Data extracted from a collection
━━━━━━━━━━━━━━━━━━━━━━━━━━━━━━

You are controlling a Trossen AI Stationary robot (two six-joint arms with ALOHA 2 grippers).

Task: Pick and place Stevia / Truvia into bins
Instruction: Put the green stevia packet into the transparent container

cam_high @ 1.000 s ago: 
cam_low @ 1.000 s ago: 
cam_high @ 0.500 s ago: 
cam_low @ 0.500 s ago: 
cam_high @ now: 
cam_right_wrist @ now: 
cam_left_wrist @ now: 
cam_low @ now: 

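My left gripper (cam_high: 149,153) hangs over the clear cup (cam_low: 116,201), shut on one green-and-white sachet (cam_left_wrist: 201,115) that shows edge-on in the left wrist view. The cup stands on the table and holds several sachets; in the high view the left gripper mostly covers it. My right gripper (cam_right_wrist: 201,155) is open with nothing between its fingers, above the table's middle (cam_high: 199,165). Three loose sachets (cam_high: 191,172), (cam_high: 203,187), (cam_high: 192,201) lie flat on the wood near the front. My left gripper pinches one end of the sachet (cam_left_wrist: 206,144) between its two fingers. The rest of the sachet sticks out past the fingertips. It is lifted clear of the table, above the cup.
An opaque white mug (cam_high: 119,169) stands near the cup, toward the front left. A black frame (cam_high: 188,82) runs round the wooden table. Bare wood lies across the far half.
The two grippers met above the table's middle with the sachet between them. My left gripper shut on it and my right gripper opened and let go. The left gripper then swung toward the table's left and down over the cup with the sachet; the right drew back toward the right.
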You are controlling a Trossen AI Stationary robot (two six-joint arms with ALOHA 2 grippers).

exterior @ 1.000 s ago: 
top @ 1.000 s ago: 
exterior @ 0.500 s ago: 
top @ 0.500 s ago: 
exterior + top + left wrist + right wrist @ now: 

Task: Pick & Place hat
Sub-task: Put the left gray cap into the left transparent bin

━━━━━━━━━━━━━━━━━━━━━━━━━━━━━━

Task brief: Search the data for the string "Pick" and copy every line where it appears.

Result of the task:
Task: Pick and place Stevia / Truvia into bins
Task: Pick & Place hat

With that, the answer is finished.